See also Hutchins, 116 N.J. at 465, 561 A.2d 1142 (quoting a comparable listing of factors set forth in Dorman v. United States, 435 F. 2d 385, 392-393 (D.C.Cir.1970)). Application of those factors, of course, is "not without difficulty" (Alvarez, 238 N.J. Super. at 568, 570 A.2d 459), for the issue is "highly fact-sensitive" (Lewis, 116 N.J. at 487, 561 A.2d 1153). Our review, moreover, must be undertaken "in a commonsense and realistic fashion" (Alvarez, 238 N.J. Super. at 569, 570 A.2d 459), "not to second-guess police officers, but rather to establish guidelines within which objectively-reasonable police action can be sustained" (Lewis, 116 N.J. at 488, 561 A.2d 1153).

[255 NJSuper Page 598]

We start with the recognition that Boswell's purchase of the drugs provided "a clear showing of probable cause." Compare Lewis, 116 N.J. at 487, 561 A.2d 1153. But once Boswell had left the apartment, the circumstances did not bespeak any significant exigency, nor did the police witnesses claim any. The buy was made in Newark early on a Wednesday afternoon, when a warrant could readily have been obtained. There was no indication that the contraband was about to be removed or exhausted in sales or use. The record does not suggest that the police could not have set up a surveillance to prevent flight from the building. Nor is there any indication that the police would be in danger if they guarded the site while a warrant was sought, or that the occupants of the apartment were aware that the police were on their trail, or that they were armed or that they were planning to depart. And there is no indication that the drug operation was of great magnitude.

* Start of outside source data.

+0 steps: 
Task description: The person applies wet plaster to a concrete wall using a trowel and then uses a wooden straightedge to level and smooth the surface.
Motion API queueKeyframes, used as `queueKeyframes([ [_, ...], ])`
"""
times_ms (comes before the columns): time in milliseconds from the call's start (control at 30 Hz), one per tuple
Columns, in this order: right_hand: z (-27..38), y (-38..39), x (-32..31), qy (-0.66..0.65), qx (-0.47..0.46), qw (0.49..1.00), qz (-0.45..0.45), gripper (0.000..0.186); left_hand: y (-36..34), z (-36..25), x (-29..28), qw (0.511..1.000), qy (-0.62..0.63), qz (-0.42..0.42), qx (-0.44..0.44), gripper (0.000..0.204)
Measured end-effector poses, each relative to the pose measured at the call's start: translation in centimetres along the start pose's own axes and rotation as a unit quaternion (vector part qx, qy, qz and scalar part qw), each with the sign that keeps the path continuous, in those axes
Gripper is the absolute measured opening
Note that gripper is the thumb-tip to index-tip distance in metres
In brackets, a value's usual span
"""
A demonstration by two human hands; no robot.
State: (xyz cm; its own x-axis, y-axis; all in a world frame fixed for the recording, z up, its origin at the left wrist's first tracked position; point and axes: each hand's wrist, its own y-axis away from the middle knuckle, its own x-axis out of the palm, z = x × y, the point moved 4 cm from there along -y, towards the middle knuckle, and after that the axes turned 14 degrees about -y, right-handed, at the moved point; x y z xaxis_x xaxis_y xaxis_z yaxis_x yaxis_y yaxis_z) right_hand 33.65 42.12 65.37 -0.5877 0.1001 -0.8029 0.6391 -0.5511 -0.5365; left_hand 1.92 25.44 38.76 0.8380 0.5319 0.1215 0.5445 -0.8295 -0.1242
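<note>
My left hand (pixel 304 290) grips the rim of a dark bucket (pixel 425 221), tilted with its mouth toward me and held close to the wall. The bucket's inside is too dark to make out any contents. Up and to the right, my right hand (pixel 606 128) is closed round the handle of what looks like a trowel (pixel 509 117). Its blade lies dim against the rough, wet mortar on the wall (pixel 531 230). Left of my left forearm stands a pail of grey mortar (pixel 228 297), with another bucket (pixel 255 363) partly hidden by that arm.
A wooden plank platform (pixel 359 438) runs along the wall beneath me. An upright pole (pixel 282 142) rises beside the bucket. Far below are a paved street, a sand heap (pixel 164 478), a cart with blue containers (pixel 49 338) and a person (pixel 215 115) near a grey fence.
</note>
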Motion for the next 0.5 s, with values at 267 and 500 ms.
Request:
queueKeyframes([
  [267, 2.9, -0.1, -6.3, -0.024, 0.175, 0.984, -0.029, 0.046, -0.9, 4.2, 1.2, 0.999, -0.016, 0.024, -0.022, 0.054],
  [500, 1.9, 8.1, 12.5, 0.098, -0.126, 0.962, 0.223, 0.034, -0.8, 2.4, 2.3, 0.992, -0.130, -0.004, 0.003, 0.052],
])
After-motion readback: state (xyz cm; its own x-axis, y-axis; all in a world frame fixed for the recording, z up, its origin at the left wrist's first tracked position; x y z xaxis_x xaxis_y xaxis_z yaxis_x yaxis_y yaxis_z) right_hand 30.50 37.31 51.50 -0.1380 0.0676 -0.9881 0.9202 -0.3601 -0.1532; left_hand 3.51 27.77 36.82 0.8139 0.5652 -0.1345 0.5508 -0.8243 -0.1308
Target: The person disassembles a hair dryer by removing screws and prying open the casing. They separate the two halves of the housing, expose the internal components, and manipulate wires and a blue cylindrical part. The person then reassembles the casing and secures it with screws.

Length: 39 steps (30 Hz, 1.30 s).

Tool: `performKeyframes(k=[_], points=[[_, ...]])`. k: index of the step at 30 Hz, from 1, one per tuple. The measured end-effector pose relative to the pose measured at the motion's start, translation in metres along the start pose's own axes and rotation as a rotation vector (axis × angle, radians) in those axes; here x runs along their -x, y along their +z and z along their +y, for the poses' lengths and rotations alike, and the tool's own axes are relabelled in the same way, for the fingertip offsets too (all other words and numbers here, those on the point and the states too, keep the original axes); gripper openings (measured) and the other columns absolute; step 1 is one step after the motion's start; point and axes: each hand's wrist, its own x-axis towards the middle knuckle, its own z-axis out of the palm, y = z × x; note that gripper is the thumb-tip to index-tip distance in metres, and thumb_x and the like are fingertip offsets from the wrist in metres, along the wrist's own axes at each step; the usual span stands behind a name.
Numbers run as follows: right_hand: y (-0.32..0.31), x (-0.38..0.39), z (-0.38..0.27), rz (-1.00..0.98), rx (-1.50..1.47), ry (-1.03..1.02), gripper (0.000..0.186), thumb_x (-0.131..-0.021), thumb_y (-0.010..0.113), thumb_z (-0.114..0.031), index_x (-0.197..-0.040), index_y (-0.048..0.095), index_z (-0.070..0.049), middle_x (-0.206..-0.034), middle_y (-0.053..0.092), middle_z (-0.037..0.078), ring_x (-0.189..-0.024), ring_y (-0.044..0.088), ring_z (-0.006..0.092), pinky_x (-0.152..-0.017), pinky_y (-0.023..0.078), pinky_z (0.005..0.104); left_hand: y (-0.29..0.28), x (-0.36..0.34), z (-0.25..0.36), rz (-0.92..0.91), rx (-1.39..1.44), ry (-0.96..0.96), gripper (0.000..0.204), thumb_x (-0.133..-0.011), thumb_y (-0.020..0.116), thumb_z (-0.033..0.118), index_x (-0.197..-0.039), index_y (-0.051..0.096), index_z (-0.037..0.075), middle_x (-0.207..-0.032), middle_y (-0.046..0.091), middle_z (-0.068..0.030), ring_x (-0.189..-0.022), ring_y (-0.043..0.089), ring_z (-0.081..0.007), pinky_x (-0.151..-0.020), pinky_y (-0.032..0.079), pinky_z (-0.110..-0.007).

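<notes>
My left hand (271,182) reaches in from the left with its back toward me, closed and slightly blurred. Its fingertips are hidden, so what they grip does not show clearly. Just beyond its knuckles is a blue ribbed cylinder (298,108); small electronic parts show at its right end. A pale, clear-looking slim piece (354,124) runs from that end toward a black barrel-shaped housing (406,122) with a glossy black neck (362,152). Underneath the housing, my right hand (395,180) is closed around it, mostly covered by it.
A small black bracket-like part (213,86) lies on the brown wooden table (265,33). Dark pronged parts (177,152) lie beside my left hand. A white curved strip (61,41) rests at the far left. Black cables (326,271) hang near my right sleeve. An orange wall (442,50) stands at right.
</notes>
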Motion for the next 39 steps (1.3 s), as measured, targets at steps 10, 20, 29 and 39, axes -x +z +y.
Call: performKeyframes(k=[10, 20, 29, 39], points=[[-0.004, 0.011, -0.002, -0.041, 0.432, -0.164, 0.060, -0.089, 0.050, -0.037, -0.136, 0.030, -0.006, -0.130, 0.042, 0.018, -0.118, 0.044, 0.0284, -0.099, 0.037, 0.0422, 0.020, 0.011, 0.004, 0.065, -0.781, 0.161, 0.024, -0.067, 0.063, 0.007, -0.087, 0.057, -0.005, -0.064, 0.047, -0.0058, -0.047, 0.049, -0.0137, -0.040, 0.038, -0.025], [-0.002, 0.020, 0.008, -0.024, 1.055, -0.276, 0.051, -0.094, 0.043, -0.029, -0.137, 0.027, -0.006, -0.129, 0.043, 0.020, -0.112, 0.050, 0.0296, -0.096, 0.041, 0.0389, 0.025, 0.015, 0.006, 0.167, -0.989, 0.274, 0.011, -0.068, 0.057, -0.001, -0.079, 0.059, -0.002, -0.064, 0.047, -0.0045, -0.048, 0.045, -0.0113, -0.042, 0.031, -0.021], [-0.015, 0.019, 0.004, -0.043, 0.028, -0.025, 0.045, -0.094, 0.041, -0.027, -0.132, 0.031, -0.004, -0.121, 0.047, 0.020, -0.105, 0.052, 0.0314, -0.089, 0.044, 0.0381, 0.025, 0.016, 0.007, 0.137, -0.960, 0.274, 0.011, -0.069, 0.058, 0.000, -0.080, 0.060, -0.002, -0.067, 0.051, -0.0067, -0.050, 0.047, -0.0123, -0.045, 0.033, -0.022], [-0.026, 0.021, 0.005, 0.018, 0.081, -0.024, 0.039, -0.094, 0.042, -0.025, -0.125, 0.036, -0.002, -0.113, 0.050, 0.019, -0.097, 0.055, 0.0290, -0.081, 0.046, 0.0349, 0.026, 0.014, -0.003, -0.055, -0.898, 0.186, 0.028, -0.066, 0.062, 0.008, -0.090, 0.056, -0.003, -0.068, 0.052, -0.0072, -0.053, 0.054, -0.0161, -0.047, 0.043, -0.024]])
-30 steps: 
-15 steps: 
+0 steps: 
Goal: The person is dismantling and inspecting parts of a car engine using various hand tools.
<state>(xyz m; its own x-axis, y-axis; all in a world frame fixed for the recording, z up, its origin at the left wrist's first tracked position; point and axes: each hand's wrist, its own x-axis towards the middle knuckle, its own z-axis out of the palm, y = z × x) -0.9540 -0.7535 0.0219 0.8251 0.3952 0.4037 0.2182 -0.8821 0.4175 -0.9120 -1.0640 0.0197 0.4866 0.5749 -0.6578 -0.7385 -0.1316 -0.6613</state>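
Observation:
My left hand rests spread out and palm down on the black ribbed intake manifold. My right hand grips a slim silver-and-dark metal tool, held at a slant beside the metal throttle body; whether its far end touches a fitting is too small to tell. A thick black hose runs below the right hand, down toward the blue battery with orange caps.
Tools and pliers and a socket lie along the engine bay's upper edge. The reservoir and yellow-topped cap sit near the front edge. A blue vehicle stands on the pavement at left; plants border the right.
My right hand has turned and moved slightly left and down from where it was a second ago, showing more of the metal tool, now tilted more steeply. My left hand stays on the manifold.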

The circumstances, in short, were much like those relied on by the Supreme Court to invalidate the warrantless entry in Lewis. There a reliable informant told the police that he had observed narcotics in defendant's apartment, that other people were in the apartment, that one had a gun, that they were packaging drugs for distribution and that the police should act as soon as possible because the occupants were preparing to leave. When the officers went to the apartment and knocked, defendant opened the door, saw a uniformed officer and attempted to close the door. The officer stuck his foot in the door to keep it open and was able to see suspected contraband on the kitchen table. The police then entered the apartment and made the arrest and seizures.

The Supreme Court found no sufficient exigent circumstances for the warrantless entry. The Court noted that the magnitude of the drug operation was not shown, that a warrant could have been quickly and readily available, that the 0 police could have maintained surveillance and that there was "no evidence in the record to suggest that the premises could not have been safely secured while one of the officers obtained a

[255 NJSuper Page 599]

search warrant." Id. at 487-488, 561 A.2d 1153. Accordingly, the Court concluded, "[s]urveillance of these premises for a limited time period to prevent removal of the drugs while a warrant was obtained was clearly the appropriate police procedure." Id. at 488, 561 A.2d 1153.

The State does not argue that any exigent circumstances existed before Boswell's back-up units came to the door of defendant's apartment. Rather, the State contends that the police properly went to the apartment "to make the arrest" and exigent circumstances arose when the door of the apartment was opened in response to the officer's knock. Upon seeing four or five adults in the apartment and Wright's flight to a back bedroom, the police "could reasonably be concerned for their safety" and for "the possible destruction of evidence."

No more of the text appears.